## Exercise instructions:
The expected output is an exact copy of the lines from the one containing "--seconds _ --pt" to the final line below, minus any pictures.

[Dataset excerpt]

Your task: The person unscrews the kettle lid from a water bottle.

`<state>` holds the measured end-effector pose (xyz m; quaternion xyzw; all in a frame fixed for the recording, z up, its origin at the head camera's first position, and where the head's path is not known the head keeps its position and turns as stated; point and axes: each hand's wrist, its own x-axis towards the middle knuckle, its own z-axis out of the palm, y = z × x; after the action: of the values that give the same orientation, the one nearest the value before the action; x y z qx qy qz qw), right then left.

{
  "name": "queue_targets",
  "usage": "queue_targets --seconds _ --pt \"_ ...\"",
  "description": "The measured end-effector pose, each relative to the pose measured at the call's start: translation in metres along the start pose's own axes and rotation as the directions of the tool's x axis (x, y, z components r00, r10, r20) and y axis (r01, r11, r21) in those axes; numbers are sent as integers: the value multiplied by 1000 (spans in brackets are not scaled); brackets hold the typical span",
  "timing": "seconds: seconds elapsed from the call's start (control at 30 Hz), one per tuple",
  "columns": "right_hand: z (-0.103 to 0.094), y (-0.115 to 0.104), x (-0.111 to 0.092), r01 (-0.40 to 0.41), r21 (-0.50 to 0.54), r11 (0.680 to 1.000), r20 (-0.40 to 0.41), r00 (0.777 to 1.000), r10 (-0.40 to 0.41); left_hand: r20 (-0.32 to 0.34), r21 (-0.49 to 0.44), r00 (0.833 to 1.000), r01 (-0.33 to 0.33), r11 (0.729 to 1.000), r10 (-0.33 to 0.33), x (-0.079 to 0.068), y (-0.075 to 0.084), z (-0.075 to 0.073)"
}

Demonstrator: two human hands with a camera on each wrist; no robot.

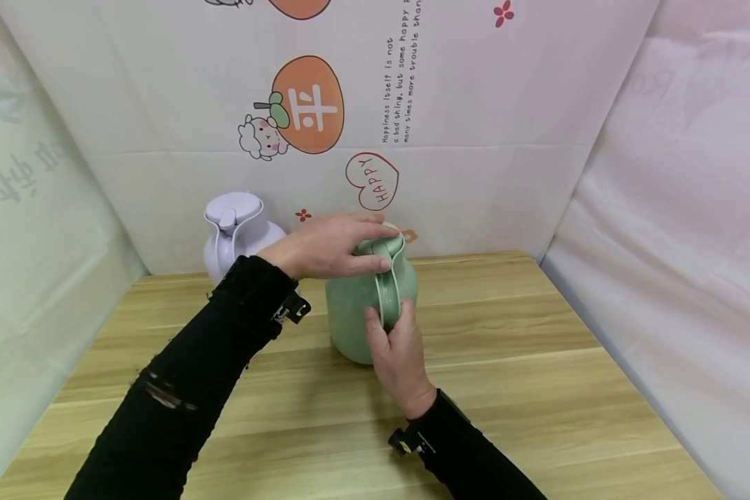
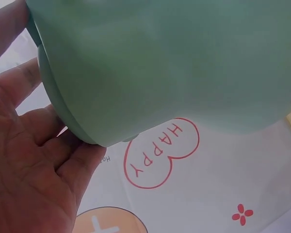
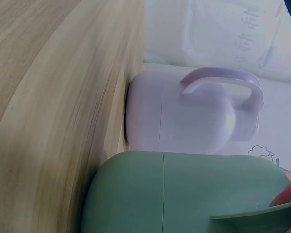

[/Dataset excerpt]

## Completed task:
  "usage": "queue_targets --seconds _ --pt \"_ ...\"",
  "description": "The measured end-effector pose, each relative to the pose measured at the call's start: translation in metres along the start pose's own axes and rotation as the directions of the tool's x axis (x, y, z components r00, r10, r20) and y axis (r01, r11, r21) in those axes; numbers are sent as integers: the value multiplied by 1000 (spans in brackets are not scaled); brackets hold the typical span",
  "timing": "seconds: seconds elapsed from the call's start (control at 30 Hz), one per tuple",
  "columns": "right_hand: z (-0.103 to 0.094), y (-0.115 to 0.104), x (-0.111 to 0.092), r01 (-0.40 to 0.41), r21 (-0.50 to 0.54), r11 (0.680 to 1.000), r20 (-0.40 to 0.41), r00 (0.777 to 1.000), r10 (-0.40 to 0.41); left_hand: r20 (-0.32 to 0.34), r21 (-0.49 to 0.44), r00 (0.833 to 1.000), r01 (-0.33 to 0.33), r11 (0.729 to 1.000), r10 (-0.33 to 0.33), x (-0.079 to 0.068), y (-0.075 to 0.084), z (-0.075 to 0.073)"
}

Demonstrator: two human hands with a camera on each wrist; no robot.

No additional output is required.